Activity: Where the word "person" shows up in the entries below, please copy the whole line.
Segment Start: The data
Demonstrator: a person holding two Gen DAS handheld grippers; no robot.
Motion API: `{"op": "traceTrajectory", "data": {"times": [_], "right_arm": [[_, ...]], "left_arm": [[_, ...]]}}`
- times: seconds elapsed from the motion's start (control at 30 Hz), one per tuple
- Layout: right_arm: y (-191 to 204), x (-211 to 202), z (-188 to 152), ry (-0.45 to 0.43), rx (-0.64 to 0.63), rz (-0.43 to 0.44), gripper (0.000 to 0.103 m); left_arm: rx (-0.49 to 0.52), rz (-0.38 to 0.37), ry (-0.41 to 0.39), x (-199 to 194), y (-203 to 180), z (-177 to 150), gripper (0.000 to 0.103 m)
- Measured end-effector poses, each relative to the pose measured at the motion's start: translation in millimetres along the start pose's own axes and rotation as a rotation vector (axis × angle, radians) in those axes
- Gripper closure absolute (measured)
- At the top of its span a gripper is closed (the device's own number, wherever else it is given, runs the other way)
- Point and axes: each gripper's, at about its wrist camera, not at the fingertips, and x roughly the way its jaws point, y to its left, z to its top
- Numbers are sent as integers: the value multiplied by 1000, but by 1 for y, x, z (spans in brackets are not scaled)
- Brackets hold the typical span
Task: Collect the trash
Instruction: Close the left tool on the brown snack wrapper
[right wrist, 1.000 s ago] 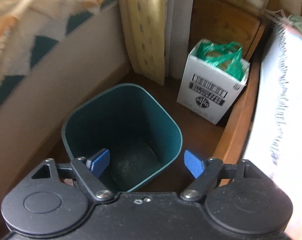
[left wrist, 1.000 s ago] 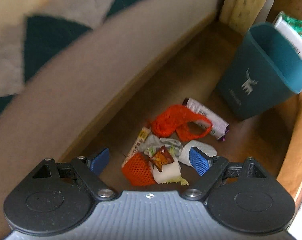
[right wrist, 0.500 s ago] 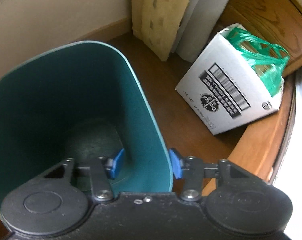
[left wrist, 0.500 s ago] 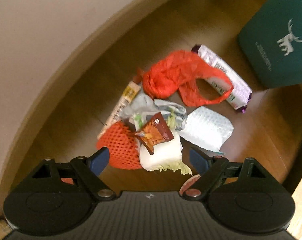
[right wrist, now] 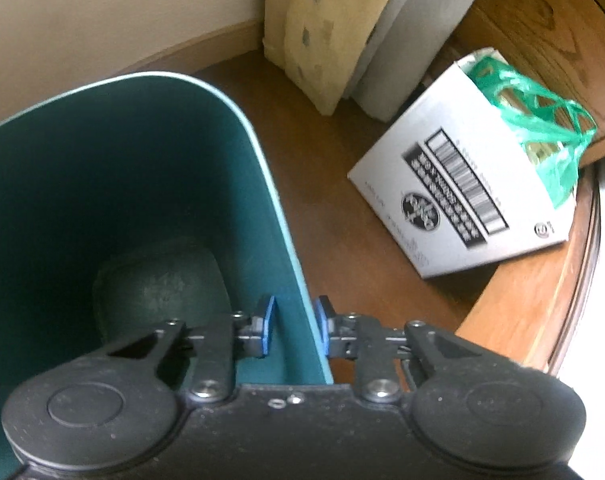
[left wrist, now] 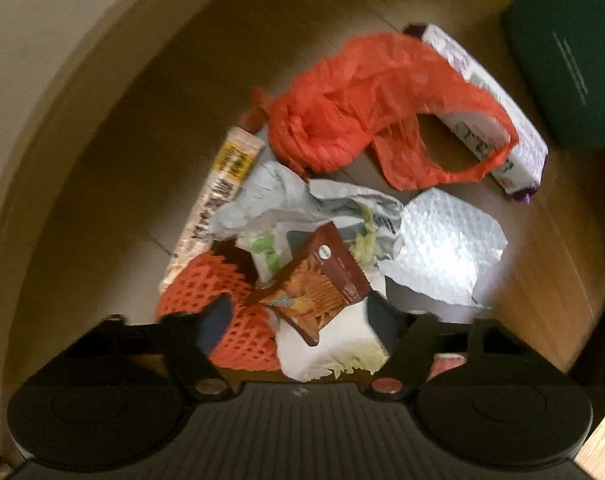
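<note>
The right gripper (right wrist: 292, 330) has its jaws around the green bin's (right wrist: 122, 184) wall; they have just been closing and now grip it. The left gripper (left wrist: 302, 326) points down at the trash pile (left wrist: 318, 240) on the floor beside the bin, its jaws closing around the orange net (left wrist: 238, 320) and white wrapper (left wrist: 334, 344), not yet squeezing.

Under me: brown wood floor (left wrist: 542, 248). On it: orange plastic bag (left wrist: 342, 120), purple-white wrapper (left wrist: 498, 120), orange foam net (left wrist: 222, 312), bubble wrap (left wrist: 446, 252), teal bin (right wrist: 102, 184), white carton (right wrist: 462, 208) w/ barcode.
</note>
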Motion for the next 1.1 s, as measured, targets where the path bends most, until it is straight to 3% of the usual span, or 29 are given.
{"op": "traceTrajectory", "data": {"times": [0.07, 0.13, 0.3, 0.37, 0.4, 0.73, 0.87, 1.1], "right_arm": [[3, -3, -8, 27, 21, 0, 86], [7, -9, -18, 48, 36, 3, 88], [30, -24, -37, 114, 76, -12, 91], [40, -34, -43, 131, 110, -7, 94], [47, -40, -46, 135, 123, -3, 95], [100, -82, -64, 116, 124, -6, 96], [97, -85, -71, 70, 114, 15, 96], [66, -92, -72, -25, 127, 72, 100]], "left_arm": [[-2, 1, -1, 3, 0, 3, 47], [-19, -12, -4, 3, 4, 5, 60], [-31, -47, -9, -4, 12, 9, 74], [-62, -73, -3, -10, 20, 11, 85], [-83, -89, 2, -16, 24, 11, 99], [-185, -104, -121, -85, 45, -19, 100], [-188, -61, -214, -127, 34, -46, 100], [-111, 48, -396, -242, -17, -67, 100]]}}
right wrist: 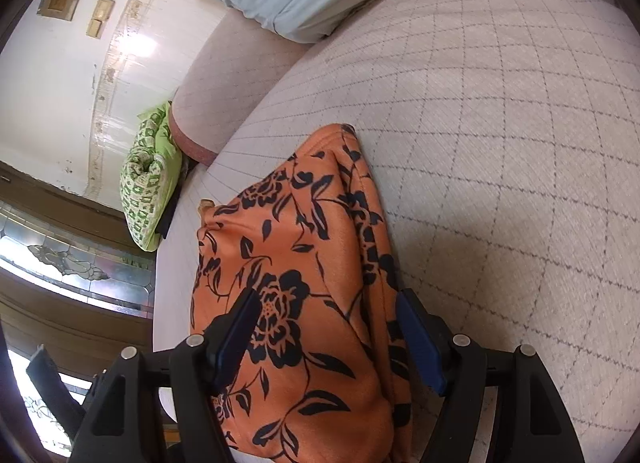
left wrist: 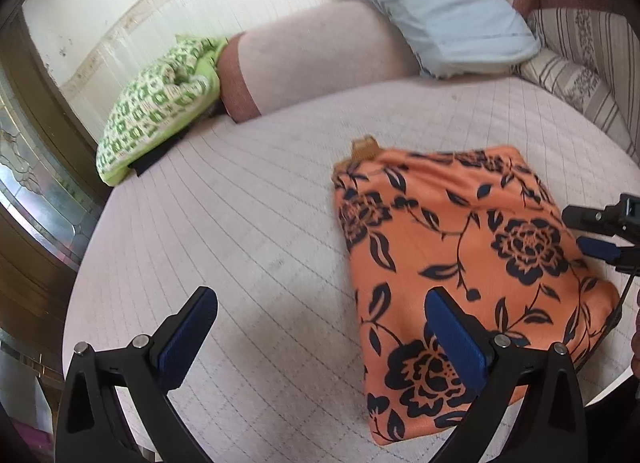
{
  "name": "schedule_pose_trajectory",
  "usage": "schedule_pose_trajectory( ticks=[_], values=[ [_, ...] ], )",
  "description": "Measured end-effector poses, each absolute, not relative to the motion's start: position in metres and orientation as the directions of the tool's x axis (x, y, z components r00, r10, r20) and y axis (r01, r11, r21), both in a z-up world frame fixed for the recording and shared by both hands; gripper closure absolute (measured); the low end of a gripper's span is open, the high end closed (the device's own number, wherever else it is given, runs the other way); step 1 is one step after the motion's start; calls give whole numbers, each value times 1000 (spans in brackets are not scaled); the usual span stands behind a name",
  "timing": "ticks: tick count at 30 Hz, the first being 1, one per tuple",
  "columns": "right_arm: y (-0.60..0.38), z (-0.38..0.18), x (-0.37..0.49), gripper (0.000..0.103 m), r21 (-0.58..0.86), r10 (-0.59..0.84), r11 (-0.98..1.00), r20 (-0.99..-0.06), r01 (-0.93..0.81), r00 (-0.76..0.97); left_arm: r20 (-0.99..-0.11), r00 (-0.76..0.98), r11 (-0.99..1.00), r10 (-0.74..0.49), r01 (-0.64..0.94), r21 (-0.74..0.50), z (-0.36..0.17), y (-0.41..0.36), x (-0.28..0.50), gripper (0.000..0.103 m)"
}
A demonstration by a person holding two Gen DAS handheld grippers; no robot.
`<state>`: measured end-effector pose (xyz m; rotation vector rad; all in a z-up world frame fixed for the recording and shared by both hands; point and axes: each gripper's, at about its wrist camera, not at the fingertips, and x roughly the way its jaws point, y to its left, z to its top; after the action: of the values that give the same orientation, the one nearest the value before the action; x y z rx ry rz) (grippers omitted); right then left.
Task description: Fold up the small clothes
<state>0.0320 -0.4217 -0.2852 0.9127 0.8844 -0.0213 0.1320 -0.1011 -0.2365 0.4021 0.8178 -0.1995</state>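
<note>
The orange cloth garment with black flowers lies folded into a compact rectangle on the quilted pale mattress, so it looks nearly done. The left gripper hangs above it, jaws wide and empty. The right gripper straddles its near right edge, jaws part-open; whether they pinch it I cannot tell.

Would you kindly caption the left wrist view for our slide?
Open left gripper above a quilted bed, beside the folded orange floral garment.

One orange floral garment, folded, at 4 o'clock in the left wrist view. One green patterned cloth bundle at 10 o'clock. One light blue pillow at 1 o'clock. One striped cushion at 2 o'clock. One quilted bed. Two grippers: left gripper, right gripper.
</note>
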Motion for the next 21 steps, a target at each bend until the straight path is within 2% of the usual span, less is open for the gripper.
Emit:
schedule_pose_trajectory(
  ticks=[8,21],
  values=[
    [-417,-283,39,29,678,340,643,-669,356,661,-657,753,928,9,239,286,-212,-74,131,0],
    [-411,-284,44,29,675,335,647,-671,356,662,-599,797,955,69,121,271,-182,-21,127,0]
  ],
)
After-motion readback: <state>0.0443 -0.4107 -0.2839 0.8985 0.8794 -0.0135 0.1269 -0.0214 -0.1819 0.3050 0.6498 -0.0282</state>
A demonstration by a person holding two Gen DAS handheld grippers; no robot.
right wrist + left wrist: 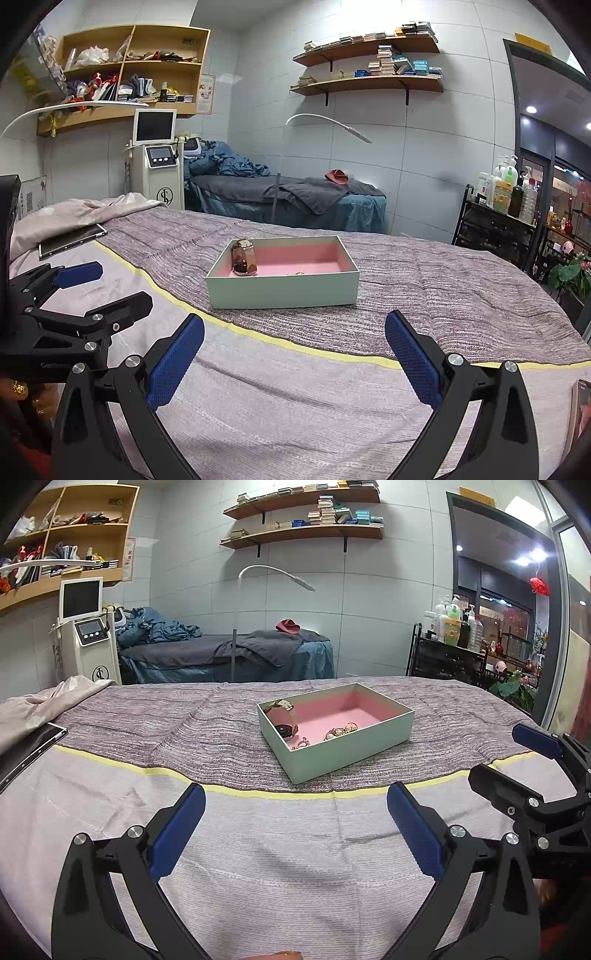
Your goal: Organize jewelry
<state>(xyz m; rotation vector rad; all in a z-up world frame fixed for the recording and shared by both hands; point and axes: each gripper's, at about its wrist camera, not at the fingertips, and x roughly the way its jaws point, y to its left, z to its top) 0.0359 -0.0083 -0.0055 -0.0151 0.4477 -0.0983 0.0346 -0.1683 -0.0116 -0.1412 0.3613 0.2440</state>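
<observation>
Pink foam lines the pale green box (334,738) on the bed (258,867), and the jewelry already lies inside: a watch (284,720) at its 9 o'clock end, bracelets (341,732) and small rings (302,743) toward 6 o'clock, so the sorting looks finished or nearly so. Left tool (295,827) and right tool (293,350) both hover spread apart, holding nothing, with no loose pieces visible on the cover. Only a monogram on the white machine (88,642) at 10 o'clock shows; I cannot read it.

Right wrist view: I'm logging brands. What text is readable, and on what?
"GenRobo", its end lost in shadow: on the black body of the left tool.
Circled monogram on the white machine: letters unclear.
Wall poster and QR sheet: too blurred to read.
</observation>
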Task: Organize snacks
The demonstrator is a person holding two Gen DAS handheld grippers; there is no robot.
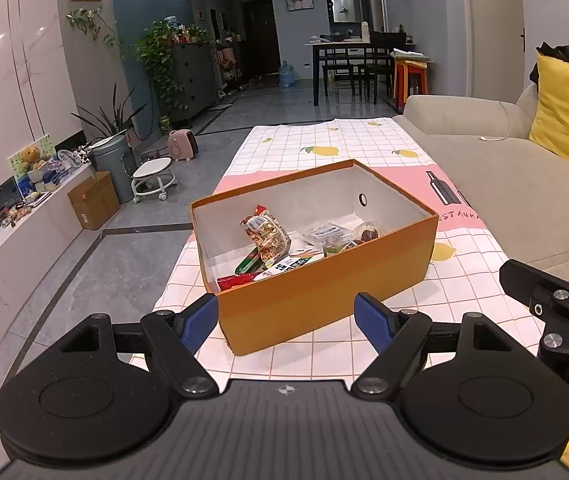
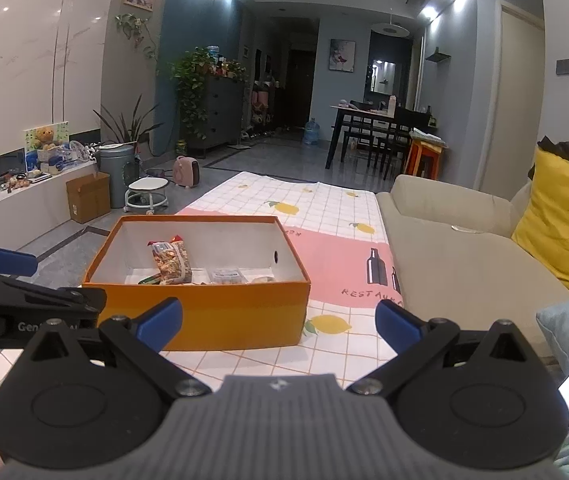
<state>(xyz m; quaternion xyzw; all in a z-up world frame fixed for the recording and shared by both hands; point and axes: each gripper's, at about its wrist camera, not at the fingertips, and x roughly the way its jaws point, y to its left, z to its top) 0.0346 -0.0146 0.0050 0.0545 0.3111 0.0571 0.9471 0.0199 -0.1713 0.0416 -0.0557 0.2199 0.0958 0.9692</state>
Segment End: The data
Solution:
Demonstrator: a person holding two Gen DAS handheld grippers; no robot.
A demonstration by a person holding two Gen DAS handheld grippers; no robot.
A demonstration by a person holding two Gen DAS handheld grippers; no robot.
The demonstrator is a person holding two Gen DAS handheld grippers; there is no robot.

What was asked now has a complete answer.